A Failed History of Flight

Nearly a year ago, partway through my recovery from a neck and shoulder injury, my orthopedist waved me out of his office with vague instructions to avoid car accidents, roller coasters, and hang gliding. When I asked for more detail about what might happen if I went hang gliding, he dodged specifics, then fumed, and then finally, when I explained that I had always planned to try hang gliding someday and wanted to know the risks, told me that a bad landing might result in my needing neck surgery.

“Thank you,” I said. “That’s all I wanted to know.”

I can’t say I mind trying to avoid car accidents. I will miss roller coasters, although they are not so important to me that I am willing to risk catastrophic injury. Hang gliding, though, is another story.

Since I can remember, I have wanted to fly. I think I was eight years old, inspired by a summer-camp reading of Jonathan Livingston Seagull, when I decided that humans had failed to fly only because they had convinced themselves they couldn’t. With proper concentration and determination, I insisted, I would be the first human child ever to take to the air unaided.

I put myself on a rigorous program of fierce concentration and practice. A friend and I constructed cardboard wings, which we tied to our arms with string, and then ascended the steep hill at the top of the local park and ran down it as fast as we could, our arms outstretched. My friend, who broke her arm attempting a different flight-related activity on her own, missed the next stage of training, which involved jumping off a branch of the biggest California oak tree in the park, then about eight or ten feet off the ground.

Nearly each day that summer, I ran down the hill and jumped off the branch, thinking every time, This time this time this time this time. One day, several weeks into my regimen, I tipped off balance and sprained my ankle when I landed. The sky – or maybe my hopes – had, for the first time, betrayed me.

I had heard that you should get back on a horse after you fall, so I jumped out of the tree one more time, as a farewell to the impossible. Part of me believed that it could not possibly be true that something I wanted so badly could be forever unattainable. I jumped, and gravity, the same as always, pulled me back to earth.

At a fiction reading I attended shortly before The Brief Wondrous Life of Oscar Wao won the Pulitzer Prize, Junot Díaz said, almost as an aside, that all creative people have personal origin myths about their creativity, but they don’t as often have myths about the origins of their inner critics. (He said many amazing things, but most of them have nothing to do with this blog entry.) My own creation myth is one of flying and falling, making uneasy negotiations with hope and then having to accept my own limitations.

What did I learn from my failed experiment?

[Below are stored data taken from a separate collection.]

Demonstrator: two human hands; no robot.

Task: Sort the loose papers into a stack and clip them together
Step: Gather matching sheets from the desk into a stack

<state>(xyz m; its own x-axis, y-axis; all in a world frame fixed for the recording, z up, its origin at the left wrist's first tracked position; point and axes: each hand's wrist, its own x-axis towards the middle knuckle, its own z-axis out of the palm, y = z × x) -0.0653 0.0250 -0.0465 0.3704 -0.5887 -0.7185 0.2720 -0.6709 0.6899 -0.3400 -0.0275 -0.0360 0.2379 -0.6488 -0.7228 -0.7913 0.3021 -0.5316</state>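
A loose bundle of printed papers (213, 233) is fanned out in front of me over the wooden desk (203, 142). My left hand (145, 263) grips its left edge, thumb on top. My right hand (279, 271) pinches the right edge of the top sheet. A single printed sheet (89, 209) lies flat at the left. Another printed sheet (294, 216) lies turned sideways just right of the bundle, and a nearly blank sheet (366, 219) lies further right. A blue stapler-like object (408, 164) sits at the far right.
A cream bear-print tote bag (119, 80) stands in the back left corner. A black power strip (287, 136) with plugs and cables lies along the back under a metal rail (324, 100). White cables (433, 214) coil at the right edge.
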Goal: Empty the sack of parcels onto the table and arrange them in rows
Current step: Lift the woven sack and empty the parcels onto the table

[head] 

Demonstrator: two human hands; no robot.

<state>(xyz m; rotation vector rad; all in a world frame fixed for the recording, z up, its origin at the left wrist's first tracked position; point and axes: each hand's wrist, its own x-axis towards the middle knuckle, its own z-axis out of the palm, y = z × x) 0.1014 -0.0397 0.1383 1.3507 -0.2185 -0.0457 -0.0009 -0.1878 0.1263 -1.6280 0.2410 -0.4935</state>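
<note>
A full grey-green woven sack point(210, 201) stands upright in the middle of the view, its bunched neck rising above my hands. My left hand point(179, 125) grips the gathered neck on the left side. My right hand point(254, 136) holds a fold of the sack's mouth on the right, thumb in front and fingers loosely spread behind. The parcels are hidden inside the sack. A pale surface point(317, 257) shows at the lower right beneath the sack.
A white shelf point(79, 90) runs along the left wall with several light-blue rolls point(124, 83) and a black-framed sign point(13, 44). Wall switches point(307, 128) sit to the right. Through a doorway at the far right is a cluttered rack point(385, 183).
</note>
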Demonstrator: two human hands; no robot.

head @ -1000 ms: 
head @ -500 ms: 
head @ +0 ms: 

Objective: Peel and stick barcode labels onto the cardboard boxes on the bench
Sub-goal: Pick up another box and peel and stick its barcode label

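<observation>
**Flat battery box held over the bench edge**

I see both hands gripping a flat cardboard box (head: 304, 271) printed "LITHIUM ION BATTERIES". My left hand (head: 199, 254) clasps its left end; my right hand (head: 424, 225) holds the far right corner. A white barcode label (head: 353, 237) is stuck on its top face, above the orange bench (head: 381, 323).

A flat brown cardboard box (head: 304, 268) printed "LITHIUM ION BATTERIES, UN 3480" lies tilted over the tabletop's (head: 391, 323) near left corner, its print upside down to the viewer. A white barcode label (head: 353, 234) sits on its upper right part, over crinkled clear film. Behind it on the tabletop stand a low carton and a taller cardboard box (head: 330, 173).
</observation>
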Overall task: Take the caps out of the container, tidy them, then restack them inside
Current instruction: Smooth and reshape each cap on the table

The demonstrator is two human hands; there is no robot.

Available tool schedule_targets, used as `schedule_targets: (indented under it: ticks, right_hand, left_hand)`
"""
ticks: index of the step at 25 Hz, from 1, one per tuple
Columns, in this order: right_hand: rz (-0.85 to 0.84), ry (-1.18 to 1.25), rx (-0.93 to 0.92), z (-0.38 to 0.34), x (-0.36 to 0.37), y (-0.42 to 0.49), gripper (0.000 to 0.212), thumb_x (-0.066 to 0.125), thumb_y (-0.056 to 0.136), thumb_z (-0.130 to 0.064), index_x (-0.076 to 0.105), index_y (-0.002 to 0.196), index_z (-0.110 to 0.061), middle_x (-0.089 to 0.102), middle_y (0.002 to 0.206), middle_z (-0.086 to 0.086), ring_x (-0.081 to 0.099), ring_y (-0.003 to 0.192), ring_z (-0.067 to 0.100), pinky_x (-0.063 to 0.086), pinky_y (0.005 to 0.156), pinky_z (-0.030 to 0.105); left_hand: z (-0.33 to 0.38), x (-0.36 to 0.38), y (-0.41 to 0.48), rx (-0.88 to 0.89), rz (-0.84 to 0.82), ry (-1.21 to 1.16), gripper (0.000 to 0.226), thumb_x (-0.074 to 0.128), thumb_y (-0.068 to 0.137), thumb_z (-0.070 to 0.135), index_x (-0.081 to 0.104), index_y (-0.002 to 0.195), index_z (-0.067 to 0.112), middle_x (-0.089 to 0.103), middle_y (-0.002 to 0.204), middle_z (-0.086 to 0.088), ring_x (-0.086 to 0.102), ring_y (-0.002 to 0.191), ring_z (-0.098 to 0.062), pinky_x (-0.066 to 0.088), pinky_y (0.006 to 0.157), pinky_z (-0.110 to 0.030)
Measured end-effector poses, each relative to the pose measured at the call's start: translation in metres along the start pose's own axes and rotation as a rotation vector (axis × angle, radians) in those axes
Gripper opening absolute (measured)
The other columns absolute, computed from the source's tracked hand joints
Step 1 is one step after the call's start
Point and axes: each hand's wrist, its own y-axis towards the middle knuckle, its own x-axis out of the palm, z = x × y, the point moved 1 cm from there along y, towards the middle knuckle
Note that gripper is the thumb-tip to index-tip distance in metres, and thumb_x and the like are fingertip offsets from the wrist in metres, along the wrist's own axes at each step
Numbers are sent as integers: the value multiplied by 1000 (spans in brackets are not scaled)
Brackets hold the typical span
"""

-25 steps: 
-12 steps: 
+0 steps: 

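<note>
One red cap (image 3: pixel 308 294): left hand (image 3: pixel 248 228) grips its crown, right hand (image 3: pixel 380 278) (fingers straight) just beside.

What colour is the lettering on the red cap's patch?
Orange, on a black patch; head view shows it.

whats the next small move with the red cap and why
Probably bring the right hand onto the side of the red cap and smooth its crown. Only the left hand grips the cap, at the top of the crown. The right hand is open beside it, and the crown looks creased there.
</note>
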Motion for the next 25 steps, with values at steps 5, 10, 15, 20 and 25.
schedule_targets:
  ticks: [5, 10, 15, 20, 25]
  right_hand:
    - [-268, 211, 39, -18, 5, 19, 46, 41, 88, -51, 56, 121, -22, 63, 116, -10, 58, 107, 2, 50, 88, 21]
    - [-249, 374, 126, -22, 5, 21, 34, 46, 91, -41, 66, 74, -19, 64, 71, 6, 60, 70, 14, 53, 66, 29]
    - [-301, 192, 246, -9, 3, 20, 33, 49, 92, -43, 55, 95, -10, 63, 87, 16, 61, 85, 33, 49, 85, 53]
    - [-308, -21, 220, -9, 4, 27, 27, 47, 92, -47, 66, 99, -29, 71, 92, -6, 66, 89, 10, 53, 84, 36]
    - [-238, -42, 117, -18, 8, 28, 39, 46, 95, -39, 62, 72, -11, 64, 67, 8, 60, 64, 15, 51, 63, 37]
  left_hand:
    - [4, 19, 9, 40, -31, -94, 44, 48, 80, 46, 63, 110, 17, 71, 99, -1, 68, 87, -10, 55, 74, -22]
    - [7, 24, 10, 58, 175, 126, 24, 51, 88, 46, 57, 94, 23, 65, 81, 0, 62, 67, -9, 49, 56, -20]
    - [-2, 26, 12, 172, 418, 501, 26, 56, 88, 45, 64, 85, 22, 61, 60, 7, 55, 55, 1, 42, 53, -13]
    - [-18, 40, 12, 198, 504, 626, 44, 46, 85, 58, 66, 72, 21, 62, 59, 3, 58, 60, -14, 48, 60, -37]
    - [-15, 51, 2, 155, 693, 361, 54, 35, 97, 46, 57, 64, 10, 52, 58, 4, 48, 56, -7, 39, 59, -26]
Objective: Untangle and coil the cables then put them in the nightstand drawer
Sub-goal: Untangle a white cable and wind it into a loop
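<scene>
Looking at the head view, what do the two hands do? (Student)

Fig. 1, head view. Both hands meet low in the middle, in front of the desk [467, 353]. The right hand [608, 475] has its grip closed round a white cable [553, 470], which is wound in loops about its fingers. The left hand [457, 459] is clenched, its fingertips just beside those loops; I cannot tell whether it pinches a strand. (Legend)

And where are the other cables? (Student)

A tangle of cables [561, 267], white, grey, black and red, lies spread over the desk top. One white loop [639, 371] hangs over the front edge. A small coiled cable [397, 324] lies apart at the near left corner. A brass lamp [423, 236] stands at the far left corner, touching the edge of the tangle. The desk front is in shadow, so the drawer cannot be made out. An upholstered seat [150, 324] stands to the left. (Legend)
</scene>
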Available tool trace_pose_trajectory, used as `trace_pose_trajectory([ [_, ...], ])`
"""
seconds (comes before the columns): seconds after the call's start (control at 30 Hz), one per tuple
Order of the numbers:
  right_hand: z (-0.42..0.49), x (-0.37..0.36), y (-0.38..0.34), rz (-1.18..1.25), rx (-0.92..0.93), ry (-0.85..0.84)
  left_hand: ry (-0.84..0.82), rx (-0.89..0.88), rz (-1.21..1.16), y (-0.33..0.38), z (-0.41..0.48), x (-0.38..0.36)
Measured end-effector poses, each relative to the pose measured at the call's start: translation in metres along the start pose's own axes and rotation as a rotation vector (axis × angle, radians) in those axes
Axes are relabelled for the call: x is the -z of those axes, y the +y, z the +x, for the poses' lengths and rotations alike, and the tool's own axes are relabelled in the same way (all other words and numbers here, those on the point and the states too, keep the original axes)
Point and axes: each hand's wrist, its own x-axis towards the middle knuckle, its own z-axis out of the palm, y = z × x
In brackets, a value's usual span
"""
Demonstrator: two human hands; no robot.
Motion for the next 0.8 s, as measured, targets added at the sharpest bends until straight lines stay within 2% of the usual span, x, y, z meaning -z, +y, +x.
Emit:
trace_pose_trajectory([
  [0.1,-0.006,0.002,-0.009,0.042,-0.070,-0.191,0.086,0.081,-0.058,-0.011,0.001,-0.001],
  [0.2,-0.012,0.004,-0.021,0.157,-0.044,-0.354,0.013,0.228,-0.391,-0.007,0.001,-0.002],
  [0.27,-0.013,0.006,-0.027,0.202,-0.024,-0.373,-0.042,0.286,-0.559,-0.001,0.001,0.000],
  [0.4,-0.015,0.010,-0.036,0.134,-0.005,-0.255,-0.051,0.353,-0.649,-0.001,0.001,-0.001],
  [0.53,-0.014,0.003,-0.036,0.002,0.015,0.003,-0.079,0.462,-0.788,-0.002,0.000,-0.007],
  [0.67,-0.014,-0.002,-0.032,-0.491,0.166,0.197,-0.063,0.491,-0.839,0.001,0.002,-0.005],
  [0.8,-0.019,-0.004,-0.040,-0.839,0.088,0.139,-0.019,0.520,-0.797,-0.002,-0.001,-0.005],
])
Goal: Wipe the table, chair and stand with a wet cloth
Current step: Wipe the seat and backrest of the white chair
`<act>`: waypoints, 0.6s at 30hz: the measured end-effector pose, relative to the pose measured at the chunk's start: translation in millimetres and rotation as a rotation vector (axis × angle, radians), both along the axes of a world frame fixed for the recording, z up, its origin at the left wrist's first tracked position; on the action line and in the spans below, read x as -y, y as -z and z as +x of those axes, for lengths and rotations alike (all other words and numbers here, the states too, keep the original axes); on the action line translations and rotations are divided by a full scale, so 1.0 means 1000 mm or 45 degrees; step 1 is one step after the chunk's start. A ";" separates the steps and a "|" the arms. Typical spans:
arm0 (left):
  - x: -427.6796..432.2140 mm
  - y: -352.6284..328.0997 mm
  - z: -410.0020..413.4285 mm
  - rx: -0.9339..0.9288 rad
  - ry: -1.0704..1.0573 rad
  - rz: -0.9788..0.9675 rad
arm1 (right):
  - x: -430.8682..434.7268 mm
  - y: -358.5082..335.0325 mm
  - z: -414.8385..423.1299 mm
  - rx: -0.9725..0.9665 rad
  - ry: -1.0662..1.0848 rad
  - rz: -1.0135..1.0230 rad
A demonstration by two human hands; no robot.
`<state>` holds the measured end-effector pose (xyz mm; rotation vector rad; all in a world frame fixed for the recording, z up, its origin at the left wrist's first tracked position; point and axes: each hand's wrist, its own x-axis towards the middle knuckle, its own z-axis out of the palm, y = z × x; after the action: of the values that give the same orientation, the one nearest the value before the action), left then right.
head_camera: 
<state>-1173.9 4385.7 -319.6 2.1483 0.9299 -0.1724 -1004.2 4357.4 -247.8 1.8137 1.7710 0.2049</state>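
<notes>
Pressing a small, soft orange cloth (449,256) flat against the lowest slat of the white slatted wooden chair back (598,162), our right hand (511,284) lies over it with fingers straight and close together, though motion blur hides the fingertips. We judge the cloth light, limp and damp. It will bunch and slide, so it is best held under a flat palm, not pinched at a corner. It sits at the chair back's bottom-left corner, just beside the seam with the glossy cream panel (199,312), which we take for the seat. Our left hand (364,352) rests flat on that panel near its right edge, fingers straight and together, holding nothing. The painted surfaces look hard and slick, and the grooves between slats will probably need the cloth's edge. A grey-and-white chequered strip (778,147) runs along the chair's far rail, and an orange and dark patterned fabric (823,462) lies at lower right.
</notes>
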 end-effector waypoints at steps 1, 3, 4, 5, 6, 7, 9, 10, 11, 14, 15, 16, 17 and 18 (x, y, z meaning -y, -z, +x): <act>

Basically, I learned almost nothing. Over the years, I have learned nothing over and over again. I can’t watch even the scruffiest sparrow dip in and out of shrubs without feeling the same old longing for flight. I wrecked my knee in a dance class, then danced again; when I’ve flown in airplanes, I always ask for the window seat so that I can imagine what the wind would feel like if my arms were wings. All I have learned is that hope is very, very difficult to kill.

If being what I am not is impossible, though, being what I am is not all that easy, either, nor is it really as prosaic as it sounds. The first year I had a vegetable garden (in Seattle’s P-Patch community gardens), I was astonished that plants could so thoroughly be themselves. The first thing a carrot seed did was send down a long, fragile root; the first thing a lettuce seed did was make leaves. At the time I started gardening, I was recovering from knee surgery and had not yet been cleared to go to dance class. I was just starting to know what my reconstructed knee would be able to do, and just beginning to understand that its abilities would fluctuate from day to day. It is humbling to become the student of a radish, but the plants had an insouciant self-acceptance that I did not.

I hope that eventually I will have the opportunity to decide whether to try hang gliding despite the risks. One side of the balance represents fulfillment of a dream of flight; the other side offers a promise of seeing the world – without embellishment – precisely as it is. Both possibilities, in the end, seem equally profound; and both still seem almost, but not quite, beyond my reach.